| Try it |
Only the lines from the beginning of the data below through the line containing "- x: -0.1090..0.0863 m" belong in the response, each copied exactly.

| Information supplied |
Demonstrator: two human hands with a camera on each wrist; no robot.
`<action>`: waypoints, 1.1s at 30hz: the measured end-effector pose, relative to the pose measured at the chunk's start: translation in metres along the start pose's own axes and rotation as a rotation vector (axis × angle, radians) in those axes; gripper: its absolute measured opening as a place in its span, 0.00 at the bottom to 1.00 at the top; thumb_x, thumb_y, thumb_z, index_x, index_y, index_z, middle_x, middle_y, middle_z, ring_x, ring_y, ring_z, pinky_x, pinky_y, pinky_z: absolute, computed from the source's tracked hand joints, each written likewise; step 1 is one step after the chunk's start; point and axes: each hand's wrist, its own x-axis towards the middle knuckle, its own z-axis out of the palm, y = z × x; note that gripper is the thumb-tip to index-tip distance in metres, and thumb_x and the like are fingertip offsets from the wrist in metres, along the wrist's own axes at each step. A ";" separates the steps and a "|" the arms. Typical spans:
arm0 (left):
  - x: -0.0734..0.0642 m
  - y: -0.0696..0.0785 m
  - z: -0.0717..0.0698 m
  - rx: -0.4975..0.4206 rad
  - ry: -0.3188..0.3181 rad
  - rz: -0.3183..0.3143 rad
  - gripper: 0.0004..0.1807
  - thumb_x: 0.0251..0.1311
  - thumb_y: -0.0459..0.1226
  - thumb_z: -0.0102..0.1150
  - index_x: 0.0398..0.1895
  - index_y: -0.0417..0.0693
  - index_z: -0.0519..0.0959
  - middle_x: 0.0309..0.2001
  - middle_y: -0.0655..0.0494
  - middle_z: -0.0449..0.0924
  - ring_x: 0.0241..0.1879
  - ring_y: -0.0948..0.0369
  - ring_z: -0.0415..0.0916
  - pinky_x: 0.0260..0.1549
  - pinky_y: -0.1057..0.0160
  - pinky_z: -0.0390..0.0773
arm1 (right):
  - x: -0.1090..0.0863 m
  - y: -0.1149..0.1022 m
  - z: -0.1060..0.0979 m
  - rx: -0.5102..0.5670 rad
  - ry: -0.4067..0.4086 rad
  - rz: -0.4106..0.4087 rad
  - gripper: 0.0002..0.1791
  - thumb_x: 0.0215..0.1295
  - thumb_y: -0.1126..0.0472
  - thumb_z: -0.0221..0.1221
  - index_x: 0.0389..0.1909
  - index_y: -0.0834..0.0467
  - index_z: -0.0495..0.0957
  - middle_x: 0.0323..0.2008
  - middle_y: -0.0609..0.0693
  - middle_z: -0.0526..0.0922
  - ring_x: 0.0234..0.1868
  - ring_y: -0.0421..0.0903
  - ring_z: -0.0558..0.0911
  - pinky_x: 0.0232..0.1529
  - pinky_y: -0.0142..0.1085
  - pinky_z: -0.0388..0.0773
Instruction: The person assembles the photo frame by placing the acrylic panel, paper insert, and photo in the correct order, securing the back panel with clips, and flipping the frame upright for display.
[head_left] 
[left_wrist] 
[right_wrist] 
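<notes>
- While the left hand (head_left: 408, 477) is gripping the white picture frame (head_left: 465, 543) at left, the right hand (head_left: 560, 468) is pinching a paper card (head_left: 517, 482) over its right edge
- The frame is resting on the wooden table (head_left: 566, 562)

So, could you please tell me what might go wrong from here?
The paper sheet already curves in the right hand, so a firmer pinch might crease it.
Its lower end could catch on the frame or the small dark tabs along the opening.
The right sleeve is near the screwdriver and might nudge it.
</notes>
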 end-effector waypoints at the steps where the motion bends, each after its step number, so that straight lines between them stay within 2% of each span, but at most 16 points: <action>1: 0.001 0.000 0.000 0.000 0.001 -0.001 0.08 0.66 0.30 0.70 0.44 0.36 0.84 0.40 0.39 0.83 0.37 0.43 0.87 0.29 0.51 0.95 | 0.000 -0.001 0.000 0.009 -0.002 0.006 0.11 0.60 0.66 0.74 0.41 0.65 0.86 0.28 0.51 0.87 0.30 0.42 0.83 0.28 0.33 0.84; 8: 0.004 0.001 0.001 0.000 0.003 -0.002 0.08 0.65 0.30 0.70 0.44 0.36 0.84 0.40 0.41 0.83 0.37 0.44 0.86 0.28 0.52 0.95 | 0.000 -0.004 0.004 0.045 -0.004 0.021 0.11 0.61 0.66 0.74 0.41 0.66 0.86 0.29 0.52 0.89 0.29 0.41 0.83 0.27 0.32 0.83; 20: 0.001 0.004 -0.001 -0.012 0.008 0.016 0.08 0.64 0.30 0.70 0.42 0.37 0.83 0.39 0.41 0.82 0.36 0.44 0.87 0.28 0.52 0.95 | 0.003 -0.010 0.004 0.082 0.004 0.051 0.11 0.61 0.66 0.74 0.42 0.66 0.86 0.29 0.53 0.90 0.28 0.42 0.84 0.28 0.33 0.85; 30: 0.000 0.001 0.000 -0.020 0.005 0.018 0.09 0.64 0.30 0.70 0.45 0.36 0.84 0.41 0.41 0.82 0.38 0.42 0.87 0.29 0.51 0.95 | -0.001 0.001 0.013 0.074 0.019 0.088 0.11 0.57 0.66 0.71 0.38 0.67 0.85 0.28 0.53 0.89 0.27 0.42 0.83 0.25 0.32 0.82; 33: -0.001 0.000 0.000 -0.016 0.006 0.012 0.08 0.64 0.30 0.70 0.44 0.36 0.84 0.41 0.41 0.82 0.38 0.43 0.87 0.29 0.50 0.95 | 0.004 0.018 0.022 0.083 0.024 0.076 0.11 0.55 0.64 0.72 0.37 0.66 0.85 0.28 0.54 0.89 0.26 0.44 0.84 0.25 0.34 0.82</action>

| Expected answer |
Demonstrator: two human hands with a camera on each wrist; no robot.
`<action>`: waypoints, 1.1s at 30hz: the measured end-effector pose, relative to the pose measured at the chunk's start: translation in metres along the start pose's own axes and rotation as a rotation vector (axis × angle, radians) in those axes; gripper: its absolute measured opening as a place in its span, 0.00 at the bottom to 1.00 at the top; thumb_x, thumb_y, thumb_z, index_x, index_y, index_z, middle_x, middle_y, middle_z, ring_x, ring_y, ring_z, pinky_x, pinky_y, pinky_z: absolute, computed from the source's tracked hand joints, each written likewise; step 1 is one step after the chunk's start; point and axes: each hand's wrist, its own x-axis towards the middle knuckle, its own z-axis out of the palm, y = z × x; note that gripper is the thumb-tip to index-tip distance in metres, and thumb_x and the like are fingertip offsets from the wrist in metres, along the wrist's own axes at each step. A ";" separates the steps and a "|" the arms. Typical spans:
arm0 (left):
  - x: -0.0734..0.0642 m
  - y: -0.0696..0.0785 m
  - z: -0.0717..0.0698 m
  - rx: -0.4975..0.4206 rad
  - ry: -0.3188..0.3181 rad
  - rz: -0.3183..0.3143 rad
  - gripper: 0.0004..0.1807
  - thumb_x: 0.0251..0.1311
  - thumb_y: -0.0459..0.1226
  - thumb_z: -0.0102..0.1150
  - index_x: 0.0398..0.1895
  - index_y: -0.0417..0.0693
  - index_z: -0.0519..0.0959
  - middle_x: 0.0309..0.2001
  - middle_y: -0.0655..0.0494
  - middle_z: -0.0449..0.0924
  - ring_x: 0.0241..0.1879
  - ring_y: -0.0948..0.0369
  - ring_z: -0.0415..0.0916
  - pinky_x: 0.0260..0.1549
  - pinky_y: -0.1057..0.0160
  - pinky_z: -0.0390..0.0773
arm1 (right):
  - x: -0.1090..0.0863 m

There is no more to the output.